Существует мнение, разделяемое не только поклонниками «благообразного» самодержавия, но даже таким сторонником конституции, как автор «России накануне XX столетия», что именно «Современник» виноват в реакции, быстро сменившей мимолетное «благообразие». Своей отрицательной проповедью Чернышевский и Добролюбов раздражали правительство и посеяли семена дальнейших поводов к раздражению. Выходит, что, если бы не раздражать самодержавное правительство, оно не только не отняло бы дарованных послаблений, а еще, пожалуй, прибавило бы. Странное это мнение. Да, разумеется, не отняло бы, если бы оказалось, что реформы никому не нужны, что послаблениями решительно никто не пользуется. Если бы вся пресса всегда придерживалась направления, охарактеризованного Щедриным в названии газеты: «Чего изволите?», пресса не подвергалась бы периодическим избиениям оппозиционных органов и, чего доброго, даже цензура была бы уничтожена. Если бы как присяжные, так и мировые судьи всегда постановляли приговоры, сообразуясь не со своим внутренним убеждением, а с видами начальства, компетенция суда присяжных не была бы сокращена, а суд присяжных — почти уничтожен. Если бы все наши учебные заведения никогда не выпускали людей другого типа, кроме Молчалинского, они не были бы превращены в какие-то полицейско-исправительные учреждения и т. д. и т. д. Но для такого «единения царя с народом» нужно было бы, чтобы Россия была населена не людьми, а существами какой-то низшей, нигде и никогда не существовавшей породы. Нигде и никогда — так как для мирного существования деспотий чисто азиатского типа нужно совсем другое.
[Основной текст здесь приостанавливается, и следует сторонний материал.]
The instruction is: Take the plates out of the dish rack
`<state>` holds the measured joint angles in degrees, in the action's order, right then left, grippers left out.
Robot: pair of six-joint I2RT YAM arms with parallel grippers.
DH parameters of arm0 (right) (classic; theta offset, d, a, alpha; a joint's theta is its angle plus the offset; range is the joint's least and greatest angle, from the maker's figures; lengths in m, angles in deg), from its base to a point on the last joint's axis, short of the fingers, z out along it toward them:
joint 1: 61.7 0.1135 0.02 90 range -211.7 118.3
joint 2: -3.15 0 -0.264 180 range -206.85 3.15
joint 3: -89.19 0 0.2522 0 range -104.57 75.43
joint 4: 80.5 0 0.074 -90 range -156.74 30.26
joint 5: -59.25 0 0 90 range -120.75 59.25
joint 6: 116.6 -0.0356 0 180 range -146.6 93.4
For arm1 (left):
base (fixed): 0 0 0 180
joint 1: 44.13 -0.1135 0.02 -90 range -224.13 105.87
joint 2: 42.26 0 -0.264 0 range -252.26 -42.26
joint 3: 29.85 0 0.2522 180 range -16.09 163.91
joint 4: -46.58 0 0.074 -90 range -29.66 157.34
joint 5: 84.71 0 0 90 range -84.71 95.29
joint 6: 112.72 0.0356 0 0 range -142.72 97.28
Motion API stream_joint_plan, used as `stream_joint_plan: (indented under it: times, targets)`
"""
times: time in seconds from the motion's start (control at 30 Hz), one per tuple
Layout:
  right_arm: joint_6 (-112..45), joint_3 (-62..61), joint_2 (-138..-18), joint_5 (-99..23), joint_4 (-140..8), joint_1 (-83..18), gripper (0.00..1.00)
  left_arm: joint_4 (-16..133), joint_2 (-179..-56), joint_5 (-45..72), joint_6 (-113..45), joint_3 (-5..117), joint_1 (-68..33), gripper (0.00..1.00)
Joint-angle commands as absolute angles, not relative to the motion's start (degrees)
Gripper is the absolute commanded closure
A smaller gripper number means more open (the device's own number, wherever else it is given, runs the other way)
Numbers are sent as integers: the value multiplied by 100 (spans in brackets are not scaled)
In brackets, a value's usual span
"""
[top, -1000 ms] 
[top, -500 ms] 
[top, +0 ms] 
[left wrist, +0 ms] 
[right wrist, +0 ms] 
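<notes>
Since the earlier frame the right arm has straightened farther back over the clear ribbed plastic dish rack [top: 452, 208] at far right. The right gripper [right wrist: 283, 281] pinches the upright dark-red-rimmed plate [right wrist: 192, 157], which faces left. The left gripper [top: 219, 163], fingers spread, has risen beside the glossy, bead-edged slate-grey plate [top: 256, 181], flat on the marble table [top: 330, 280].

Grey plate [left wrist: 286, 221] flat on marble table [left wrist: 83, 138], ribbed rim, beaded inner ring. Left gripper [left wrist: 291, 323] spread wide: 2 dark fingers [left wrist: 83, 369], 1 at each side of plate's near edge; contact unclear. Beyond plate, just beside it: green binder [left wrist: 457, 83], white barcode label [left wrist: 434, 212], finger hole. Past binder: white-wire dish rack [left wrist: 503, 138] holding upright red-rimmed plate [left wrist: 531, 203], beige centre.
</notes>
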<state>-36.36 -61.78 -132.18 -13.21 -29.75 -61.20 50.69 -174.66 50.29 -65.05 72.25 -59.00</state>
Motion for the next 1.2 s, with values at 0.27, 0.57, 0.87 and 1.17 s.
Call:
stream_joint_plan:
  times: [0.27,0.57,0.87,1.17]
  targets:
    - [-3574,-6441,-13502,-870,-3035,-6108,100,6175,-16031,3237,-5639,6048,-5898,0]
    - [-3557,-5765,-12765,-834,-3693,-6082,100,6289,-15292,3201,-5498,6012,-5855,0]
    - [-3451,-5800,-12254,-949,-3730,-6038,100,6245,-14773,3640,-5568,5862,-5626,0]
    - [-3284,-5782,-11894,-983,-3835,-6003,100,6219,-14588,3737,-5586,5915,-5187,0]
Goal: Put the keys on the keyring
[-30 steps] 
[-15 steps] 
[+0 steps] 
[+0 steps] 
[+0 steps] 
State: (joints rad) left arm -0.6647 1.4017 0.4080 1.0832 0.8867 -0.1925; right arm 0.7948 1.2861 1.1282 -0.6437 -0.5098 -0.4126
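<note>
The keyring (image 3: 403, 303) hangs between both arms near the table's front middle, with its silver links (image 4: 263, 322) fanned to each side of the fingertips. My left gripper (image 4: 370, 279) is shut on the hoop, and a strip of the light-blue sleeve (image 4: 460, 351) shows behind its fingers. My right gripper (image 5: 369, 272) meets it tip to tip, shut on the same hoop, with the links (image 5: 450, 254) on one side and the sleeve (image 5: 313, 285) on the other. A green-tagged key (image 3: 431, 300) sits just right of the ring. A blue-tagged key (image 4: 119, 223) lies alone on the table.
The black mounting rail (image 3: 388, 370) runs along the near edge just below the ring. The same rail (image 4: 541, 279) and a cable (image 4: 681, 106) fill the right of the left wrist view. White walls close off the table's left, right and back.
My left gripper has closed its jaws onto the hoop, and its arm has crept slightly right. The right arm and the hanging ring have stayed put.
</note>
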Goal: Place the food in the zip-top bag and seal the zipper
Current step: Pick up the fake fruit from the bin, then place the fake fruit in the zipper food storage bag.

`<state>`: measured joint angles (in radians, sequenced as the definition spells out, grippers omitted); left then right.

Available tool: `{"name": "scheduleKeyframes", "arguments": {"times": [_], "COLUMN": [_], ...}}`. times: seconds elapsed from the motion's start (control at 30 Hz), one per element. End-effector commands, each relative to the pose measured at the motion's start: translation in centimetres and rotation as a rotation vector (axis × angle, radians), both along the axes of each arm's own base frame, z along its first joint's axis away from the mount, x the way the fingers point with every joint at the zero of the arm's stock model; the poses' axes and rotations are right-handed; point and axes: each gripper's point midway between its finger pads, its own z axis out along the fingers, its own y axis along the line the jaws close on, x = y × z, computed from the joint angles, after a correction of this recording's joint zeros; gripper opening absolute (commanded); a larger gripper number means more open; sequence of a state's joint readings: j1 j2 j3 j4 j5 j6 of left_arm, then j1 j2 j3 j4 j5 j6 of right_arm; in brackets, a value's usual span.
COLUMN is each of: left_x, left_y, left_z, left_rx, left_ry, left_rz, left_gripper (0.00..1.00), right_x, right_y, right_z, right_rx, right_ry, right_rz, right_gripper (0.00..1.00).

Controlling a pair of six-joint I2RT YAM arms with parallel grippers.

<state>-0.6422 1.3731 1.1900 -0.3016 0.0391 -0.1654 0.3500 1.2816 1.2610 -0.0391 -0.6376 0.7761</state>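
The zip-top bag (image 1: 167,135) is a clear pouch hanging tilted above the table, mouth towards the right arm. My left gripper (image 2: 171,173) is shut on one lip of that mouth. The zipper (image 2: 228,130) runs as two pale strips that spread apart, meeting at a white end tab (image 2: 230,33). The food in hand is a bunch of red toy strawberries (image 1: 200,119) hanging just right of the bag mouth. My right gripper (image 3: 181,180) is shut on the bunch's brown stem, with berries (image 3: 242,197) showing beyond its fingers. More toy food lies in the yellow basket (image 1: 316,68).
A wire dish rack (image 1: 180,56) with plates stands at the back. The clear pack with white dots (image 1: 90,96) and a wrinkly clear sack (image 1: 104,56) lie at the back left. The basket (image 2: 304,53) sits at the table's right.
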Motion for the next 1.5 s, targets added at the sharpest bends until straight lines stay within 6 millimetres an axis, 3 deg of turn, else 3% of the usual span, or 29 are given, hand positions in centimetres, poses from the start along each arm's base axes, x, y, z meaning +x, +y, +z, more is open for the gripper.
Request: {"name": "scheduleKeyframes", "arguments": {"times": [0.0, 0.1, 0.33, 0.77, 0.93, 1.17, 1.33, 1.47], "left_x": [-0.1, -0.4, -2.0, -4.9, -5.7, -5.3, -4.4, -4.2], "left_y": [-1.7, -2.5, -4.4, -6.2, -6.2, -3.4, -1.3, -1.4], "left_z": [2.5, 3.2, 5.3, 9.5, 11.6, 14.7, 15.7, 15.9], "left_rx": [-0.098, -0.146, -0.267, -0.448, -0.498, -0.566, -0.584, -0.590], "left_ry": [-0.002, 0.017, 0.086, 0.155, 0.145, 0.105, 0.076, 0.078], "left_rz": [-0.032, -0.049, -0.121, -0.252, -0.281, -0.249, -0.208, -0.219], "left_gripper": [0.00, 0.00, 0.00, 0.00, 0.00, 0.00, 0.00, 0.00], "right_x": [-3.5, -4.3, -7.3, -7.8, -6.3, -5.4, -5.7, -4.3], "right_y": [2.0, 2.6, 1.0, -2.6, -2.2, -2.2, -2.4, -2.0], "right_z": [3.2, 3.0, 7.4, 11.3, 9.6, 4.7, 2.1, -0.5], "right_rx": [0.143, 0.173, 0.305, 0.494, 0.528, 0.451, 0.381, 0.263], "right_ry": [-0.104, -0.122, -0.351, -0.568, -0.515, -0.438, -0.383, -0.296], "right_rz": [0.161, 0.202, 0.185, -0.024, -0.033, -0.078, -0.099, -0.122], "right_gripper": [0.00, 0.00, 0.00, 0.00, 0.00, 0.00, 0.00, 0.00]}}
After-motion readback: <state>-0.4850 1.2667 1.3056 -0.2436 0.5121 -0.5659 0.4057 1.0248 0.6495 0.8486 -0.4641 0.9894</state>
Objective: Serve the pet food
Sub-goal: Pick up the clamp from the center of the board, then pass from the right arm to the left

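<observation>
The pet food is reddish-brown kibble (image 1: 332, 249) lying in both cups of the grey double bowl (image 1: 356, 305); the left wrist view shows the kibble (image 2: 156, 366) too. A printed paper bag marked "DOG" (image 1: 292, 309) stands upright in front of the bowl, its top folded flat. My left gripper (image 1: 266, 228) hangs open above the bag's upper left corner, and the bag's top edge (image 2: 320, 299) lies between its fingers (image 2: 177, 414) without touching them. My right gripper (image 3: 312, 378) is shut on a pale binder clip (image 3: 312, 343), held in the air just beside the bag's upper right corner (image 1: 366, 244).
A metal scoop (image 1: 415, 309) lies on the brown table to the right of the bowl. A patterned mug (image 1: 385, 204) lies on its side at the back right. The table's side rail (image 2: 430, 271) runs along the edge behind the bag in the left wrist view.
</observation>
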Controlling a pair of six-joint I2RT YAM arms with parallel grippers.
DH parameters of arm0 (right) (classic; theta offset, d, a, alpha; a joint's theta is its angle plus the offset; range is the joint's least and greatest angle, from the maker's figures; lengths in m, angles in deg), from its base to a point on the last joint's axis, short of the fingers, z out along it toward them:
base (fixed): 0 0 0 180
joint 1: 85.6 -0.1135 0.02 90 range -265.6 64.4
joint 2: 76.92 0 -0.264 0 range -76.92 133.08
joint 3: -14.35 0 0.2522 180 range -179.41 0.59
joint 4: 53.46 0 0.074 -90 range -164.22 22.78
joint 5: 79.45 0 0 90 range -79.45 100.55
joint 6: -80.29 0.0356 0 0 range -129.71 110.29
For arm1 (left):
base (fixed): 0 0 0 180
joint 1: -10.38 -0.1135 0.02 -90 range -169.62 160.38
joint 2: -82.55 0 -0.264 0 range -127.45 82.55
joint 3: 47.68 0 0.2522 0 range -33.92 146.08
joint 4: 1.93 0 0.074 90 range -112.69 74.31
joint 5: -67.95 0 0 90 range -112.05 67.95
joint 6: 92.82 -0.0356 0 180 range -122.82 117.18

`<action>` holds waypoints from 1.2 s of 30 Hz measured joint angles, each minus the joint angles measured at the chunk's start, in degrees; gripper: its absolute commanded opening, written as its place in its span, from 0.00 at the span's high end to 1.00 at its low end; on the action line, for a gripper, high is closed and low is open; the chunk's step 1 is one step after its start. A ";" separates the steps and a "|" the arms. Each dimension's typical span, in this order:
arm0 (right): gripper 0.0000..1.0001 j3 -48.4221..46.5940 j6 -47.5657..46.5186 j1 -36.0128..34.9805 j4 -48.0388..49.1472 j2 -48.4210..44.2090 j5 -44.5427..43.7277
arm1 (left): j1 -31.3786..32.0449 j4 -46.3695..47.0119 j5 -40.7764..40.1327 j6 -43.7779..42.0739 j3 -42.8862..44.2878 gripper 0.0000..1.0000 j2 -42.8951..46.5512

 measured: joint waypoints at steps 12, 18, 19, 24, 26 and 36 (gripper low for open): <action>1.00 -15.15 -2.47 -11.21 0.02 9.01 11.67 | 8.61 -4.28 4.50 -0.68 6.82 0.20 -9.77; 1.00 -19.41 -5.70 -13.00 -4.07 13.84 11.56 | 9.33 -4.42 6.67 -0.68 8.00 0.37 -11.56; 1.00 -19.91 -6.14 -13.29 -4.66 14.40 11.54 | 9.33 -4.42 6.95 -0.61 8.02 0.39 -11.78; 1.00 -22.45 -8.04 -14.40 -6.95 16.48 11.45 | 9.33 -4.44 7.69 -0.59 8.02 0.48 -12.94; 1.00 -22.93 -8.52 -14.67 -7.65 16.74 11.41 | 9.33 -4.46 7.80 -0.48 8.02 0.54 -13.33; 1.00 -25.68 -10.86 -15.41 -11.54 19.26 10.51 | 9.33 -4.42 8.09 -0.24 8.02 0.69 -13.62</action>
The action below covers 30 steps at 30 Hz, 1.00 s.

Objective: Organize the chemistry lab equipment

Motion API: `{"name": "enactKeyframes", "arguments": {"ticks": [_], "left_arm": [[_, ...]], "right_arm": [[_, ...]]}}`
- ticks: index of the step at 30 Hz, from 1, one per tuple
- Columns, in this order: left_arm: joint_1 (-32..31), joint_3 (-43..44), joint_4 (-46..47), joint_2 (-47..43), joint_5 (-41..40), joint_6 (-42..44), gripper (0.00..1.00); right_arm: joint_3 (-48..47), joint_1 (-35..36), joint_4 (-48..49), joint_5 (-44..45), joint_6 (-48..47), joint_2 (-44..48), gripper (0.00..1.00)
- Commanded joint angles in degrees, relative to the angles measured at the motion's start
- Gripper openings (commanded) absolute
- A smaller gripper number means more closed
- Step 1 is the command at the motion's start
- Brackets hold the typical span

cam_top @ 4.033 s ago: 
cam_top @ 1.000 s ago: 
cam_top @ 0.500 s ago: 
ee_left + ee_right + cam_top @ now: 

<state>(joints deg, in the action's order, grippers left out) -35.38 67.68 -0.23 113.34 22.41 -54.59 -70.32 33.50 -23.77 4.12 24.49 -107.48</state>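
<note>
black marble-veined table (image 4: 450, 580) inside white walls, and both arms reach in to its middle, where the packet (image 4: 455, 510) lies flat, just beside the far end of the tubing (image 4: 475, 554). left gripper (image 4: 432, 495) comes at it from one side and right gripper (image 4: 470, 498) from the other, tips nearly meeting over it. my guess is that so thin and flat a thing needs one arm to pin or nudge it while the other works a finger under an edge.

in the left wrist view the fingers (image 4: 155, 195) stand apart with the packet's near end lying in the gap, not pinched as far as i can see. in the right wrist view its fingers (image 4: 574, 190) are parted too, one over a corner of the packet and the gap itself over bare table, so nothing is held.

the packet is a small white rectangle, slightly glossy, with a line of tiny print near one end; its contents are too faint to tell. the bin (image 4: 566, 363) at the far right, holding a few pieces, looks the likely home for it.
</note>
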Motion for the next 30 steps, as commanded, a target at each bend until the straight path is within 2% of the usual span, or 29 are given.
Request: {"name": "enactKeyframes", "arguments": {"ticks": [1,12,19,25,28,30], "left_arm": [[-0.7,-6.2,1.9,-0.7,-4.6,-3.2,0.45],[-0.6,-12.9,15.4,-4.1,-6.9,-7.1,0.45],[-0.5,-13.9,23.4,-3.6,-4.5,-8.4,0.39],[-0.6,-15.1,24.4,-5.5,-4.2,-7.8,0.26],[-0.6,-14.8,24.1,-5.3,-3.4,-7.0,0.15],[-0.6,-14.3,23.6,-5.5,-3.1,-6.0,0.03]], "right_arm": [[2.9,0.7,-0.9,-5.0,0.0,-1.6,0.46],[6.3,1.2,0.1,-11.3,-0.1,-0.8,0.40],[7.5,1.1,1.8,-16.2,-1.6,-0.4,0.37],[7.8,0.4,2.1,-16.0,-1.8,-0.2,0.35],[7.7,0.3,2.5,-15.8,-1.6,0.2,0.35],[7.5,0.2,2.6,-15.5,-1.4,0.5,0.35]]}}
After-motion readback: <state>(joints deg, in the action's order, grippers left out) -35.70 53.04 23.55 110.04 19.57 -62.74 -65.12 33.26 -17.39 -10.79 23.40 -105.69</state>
Азиатский деспот может учинять частные злодейства: отнять жену или понравившуюся часть имущества, но от его произвола в общественных делах гарантирует стародавняя рутина застывшей полуварварской цивилизации, неподвижность одинаковых сверху донизу понятий о добре и зле, о дозволенном и недозволенном, занесенных в какое-нибудь «священное писание». Там «единение» действительно существует, и службу начальству, пока оно не знает ничего кроме «Корана»[130], трудно отличить от службы отечеству.
Но в России, которую два века само правительство дергает взад и вперед, где вырабатываемые в канцеляриях реформы и контрреформы беспрерывно следуют одни за другими, где весь экономический строй страны находится в интенсивном процессе изменения, куда уже два века, спускаясь сверху вниз, проникают все идеи, вырабатываемые европейской цивилизацией, — чтобы в такой стране все подданные сообразовались с волею начальства, — вместо религиозной неподвижности восточной нравственности — необходимо ее полнейшее отсутствие, полнейшее равнодушие к тому, добро или зло повелевает начальство — лишь бы деньги платило.